GPS Route Types
While this will be more than elementary for GPS enthusiasts, ’tis the season for lots of new GPS users who can benefit from this information. What does the “shortest” route mean, and how is that different from the “fastest” route? Some people might raise their eyebrows at the question, however it is a question that we get asked frequently and occasionally correct people on. And what is different about a “pedestrian” route?
This route style is the one that people often confuse the most. Shortest, meaning the route which will tick the least amount of digits on your odometer. When adding up the distance the route will take to drive, ignoring how long it will take you– the shortest route is the one with the least distance traveled. Note that the shortest route will often take you on slower “back roads” and on routes of any significant distance will rarely get you there in the least amount of time. I wish more GPS devices offered the “economical” route type.
The fastest route is a route picked that will likely get you there in the least amount of time. While the shortest route is fairly objective, the fastest route is somewhat subjective. The GPS will try to account for things like the estimated travel speed on certain roads, how long it might take to travel through certain intersections, etc. GPS devices can be fairly smart and in some cases will recognize that in general right turns (in North America) are faster than left turns since you don’t have to cross against traffic. This is the route style most people pick when they use a GPS.

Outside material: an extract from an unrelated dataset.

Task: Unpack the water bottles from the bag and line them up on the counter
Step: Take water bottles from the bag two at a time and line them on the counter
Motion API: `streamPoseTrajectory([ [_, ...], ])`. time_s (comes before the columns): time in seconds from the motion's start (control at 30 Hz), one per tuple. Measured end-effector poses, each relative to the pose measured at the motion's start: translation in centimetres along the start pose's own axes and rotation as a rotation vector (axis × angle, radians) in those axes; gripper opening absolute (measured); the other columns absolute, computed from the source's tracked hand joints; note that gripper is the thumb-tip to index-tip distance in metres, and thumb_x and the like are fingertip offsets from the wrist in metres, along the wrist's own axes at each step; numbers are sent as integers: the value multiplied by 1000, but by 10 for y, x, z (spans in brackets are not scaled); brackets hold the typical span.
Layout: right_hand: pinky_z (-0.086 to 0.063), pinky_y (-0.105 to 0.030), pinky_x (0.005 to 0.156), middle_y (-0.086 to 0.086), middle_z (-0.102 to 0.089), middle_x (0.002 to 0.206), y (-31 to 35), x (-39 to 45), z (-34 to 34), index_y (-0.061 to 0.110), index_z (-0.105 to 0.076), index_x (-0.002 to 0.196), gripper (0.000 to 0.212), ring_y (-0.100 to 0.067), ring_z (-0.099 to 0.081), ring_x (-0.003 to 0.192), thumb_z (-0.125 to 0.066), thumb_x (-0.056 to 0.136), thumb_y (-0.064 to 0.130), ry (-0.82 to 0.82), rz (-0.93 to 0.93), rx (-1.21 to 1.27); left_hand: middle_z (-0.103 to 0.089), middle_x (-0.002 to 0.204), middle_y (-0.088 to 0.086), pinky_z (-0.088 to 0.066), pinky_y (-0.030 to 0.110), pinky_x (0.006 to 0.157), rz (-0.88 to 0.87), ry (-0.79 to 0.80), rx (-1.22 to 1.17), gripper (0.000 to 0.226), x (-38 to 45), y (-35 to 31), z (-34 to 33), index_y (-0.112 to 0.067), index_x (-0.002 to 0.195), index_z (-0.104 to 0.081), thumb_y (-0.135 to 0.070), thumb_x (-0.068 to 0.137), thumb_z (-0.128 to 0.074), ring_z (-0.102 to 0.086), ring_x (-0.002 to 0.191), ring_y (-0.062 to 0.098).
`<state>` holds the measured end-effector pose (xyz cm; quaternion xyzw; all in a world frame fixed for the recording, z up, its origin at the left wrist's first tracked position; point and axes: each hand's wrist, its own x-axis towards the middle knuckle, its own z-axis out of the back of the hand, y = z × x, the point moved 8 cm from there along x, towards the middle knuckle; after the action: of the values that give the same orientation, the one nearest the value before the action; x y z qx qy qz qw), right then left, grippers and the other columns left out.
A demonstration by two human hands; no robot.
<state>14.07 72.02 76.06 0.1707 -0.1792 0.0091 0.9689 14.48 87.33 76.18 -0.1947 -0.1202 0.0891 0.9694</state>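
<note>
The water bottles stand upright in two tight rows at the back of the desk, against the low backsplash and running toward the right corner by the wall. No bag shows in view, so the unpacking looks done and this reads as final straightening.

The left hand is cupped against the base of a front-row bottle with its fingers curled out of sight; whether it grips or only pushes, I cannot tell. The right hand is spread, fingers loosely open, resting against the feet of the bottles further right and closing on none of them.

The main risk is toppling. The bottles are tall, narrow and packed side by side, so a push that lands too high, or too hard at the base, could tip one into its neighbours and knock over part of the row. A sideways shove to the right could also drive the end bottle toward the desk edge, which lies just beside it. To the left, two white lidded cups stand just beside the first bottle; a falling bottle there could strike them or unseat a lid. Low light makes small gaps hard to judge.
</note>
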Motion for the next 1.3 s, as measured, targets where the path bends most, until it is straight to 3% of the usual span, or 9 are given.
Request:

So you are carrying a big load in the back of your pickup and you don’t want to drive too fast fearing the wind might sweep up some of your load. In this case you might want to use a routing preference to avoid freeways and highways in order to keep you on slower routes. Note that in different parts of the world there are different definitions of “highway”. Think of this routing option as keeping you off roads that have speed limits greater than 55 mph although that definition isn’t set in stone.
Avoid Toll Roads
Toll roads are a little more black and white, and using this routing style should keep you from going through toll booths where you have to hand over cash and coin to pass.
Another type of route that is sometimes misunderstood (on auto GPS devices) is that of a pedestrian route. This does not mean routing in a straight line from point A to point B. The pedestrian mode in an auto GPS device will create a route to your destination along roads, but make use of advantages pedestrians have such as not restricting yourself to going the “correct” way on a one-way street. It might also ignore certain auto turn restrictions and will not let you create a route on an interstate highway.
A bicycle route is similar in intention to a pedestrian route. It should recognize that your bicycle is not allowed on an interstage highway, but it will keep you with many “rules of the road” that do apply to auto traffic (and bicycles) such as one-way streets.
Check the Manual
Keep in mind that each manufacturer might implement each of these routing styles in a slightly different manner, and in some cases slightly different from what I’ve described above. Other routing styles less common exist in some devices such as truck routes that will try to avoid roads where commercial traffic is prohibited, or “economical” routes which will take a route that might take you a couple of minutes longer than the “fastest”, but will produce a much “shorter” route thereby saving you a good deal of gas without the expense of much time.
Finally, don’t expect to always agree with the route your GPS picks. We all have our own driving style and road preferences. Put ten people in a room and ask them the “best route” between two locations a significant difference apart and you will get several different answers.